August 7, 2018 – Yamen Saraiji of Keio University’s School of Media Design in Tokyo has developed a robotic set of arms that are attached to a backpack containing a personal computer controller, a wireless connection, and a battery pack with enough juice to operate for 90 minutes. The whole thing weighs under 10 kilograms (21 pounds).
He calls his extra two-armed device, Fusion. And instead of him having control of the arms, the limbs are operated remotely by someone else wearing a virtual reality (VR) headset.

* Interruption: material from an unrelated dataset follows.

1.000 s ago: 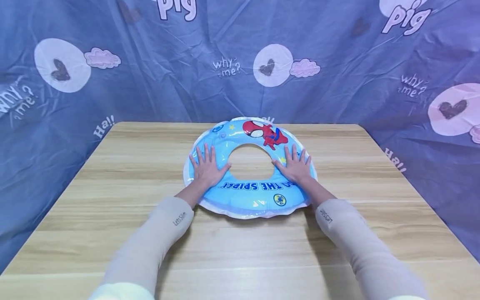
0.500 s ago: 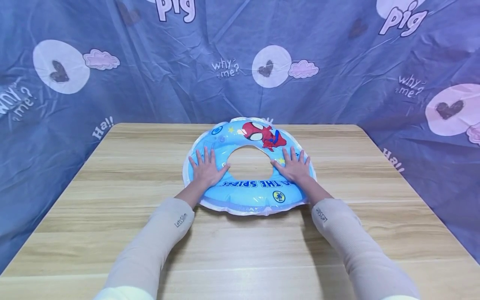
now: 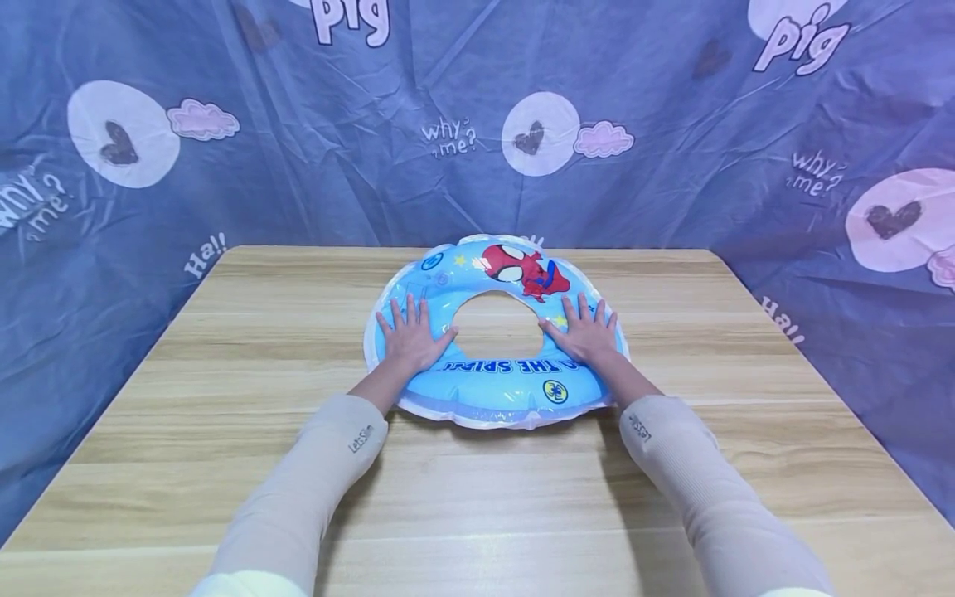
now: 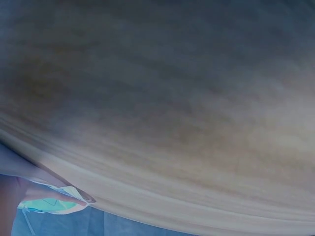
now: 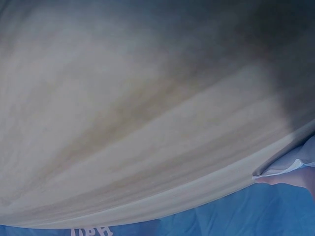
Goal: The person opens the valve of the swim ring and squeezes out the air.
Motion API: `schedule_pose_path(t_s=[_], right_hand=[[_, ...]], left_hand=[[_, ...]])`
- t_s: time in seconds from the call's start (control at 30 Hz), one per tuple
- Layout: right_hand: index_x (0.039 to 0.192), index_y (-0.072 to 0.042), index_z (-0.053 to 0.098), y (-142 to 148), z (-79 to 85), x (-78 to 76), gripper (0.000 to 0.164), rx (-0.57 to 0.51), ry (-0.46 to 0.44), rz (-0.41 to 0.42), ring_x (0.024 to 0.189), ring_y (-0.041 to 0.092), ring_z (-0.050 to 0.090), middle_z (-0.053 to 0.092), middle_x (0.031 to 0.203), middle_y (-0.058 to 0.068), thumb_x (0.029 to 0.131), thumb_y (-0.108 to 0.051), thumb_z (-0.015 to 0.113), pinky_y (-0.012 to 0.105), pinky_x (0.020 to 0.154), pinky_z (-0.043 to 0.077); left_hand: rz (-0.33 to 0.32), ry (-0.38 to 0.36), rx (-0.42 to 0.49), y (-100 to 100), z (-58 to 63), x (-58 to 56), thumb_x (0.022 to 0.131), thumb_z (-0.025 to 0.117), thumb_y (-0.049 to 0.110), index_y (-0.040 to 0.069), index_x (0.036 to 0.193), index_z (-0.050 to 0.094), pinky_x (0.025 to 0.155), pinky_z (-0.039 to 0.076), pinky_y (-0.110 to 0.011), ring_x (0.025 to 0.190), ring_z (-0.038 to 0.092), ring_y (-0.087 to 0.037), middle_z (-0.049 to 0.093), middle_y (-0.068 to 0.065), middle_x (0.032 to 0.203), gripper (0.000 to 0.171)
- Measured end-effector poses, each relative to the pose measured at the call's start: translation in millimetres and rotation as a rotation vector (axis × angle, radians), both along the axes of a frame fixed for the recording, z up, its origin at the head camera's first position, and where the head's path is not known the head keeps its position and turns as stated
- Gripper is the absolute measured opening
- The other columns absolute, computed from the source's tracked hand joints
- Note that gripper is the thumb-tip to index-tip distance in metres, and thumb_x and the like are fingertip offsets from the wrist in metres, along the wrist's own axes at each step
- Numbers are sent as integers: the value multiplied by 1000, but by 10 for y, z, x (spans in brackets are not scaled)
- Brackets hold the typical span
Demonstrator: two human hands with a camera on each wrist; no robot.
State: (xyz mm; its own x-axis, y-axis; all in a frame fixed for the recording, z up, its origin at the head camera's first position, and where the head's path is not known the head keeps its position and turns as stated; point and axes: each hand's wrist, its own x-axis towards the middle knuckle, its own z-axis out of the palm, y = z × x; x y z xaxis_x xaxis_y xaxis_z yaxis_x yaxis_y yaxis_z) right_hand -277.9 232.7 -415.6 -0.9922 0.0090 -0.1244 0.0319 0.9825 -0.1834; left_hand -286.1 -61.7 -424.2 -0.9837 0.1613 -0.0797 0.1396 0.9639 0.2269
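An inflated blue swim ring (image 3: 507, 396) with a white edge lies on the wooden table. A red and blue cartoon figure is printed on its far side, and upside-down lettering on its near side. My left hand (image 3: 410, 338) rests on the ring's left part, fingers spread and straight, thumb by the inner hole. On the right part my right hand (image 3: 589, 333) lies in the same way, its thumb toward the hole. In the left wrist view a piece of the swim ring (image 4: 54, 205) shows at the lower left; the right wrist view catches only its edge (image 5: 285, 168).
The light wood-grain table (image 3: 477, 506) spreads around the ring, its far edge just behind it. A blue printed cloth (image 3: 358, 166) hangs behind and along both sides of the table.
From one second to half a second ago, the ring's near edge rose slightly and creases appeared in it under my hands. Since then nothing has visibly moved.
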Motion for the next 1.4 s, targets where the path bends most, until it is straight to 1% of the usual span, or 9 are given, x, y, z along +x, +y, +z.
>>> schedule_pose_path(t_s=[0.27, 0.47, 0.63, 0.8, 0.93, 1.07, 1.13, 1.3, 1.4], right_hand=[[148, -10, 3, -5, 7, -9, 88, -2, 10, 13, 128, 50, -15, -6, 150, 22, 86, -71, 17, 63, 98, -11], [148, -9, 6, -41, -15, 62, 86, -22, 43, -5, 129, 51, -12, -3, 150, 23, 87, -68, 22, 63, 97, -11], [148, -8, 7, -136, -24, 261, 85, -68, 64, -60, 129, 52, -11, -2, 149, 24, 89, -65, 25, 64, 97, -10], [147, -5, 7, -217, 117, 536, 84, -123, -37, -122, 127, 55, -10, -2, 148, 28, 90, -63, 26, 65, 98, -5], [146, -1, 14, -227, 335, 632, 85, -64, -91, -113, 125, 58, 9, 13, 144, 31, 90, -64, 27, 65, 98, 9], [137, 3, 33, -238, 507, 513, 78, 68, 46, -73, 111, 49, 37, 40, 124, 30, 90, -59, 36, 59, 91, 29], [131, 5, 39, -250, 548, 371, 73, 108, 139, -51, 106, 43, 41, 44, 115, 28, 90, -55, 43, 56, 89, 33], [136, 2, 34, -327, 502, -68, 72, 59, 235, 62, 117, 40, 35, 38, 127, 26, 89, -51, 48, 53, 98, 29], [145, -7, 23, -391, 365, -273, 72, -13, 203, 117, 128, 44, 20, 22, 143, 22, 92, -53, 41, 56, 103, 16]], left_hand=[[6, -1, -7, -3, 9, -8, 86, 21, 70, 6, 147, 3, 98, -14, -61, 131, -17, -41, -8, -18, 150, 90], [-30, -17, 2, -33, -3, -11, 87, 20, 70, 5, 147, 1, 97, -16, -61, 130, -19, -41, -10, -18, 149, 91], [-102, 2, 15, -120, -11, -16, 89, 21, 67, 5, 147, 1, 98, -15, -59, 131, -18, -40, -10, -17, 150, 87], [-204, 17, 23, -240, -21, 5, 90, 25, 65, 7, 147, 3, 99, -14, -58, 133, -15, -39, -8, -15, 151, 85], [-270, -6, 79, -316, 41, 8, 90, 28, 64, 5, 147, 3, 99, -14, -58, 133, -15, -39, -7, -16, 151, 85], [-245, -56, 212, -350, 190, -9, 91, 29, 62, 6, 148, 5, 100, -13, -57, 134, -12, -37, -5, -16, 151, 83], [-212, -15, 230, -325, 255, -41, 92, 28, 61, 5, 147, 10, 101, -9, -58, 135, -6, -38, -1, -17, 151, 81], [-132, 131, 121, -163, 315, -191, 92, 28, 60, 5, 147, 17, 101, -2, -61, 135, 1, -41, 7, -18, 151, 78], [-95, 98, 63, -40, 256, -299, 92, 24, 62, 8, 148, 6, 100, -4, -63, 134, -7, -40, -1, -15, 152, 80]])
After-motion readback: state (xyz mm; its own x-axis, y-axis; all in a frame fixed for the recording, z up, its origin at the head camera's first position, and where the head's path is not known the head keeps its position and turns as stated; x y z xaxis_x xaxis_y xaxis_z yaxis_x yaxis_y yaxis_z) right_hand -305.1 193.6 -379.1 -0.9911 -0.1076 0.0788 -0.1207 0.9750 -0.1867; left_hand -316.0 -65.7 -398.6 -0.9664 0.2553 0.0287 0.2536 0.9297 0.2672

The two robotic arms feature seven joints. A sort-of head containing two cameras peers over the shoulder of the wearer sending live feedback to the remote operator who sees the camera feeds in real-time. The headset wearer can sense the motion of the wearer and view the surroundings. The Fusion backpack wearer can ask for a neck massage, or for the remote operator to pick up and pass him or her an object within the viewing field of the cameras.
The headset being used is Oculus Rift. Different buttons can control individual fingers on each robotic hand providing excellent dexterity for providing precision assistance to the wearer.
What kind of applications make sense for Fusion?
Two come to mind immediately. Fusion could be a terrific assistant to spacefarers providing remote-controlled assistance during a spacewalk. And in medicine, one could imagine how a medical professional could remotely assist a novice doctor, nurse practitioner, or emergency medical assistant to do complex interventions in a medical emergency happening thousands of kilometers away.
Currently Saraiji is pitching the product to a Tokyo-based startup accelerator to get funding to turn Fusion into a commercially available product.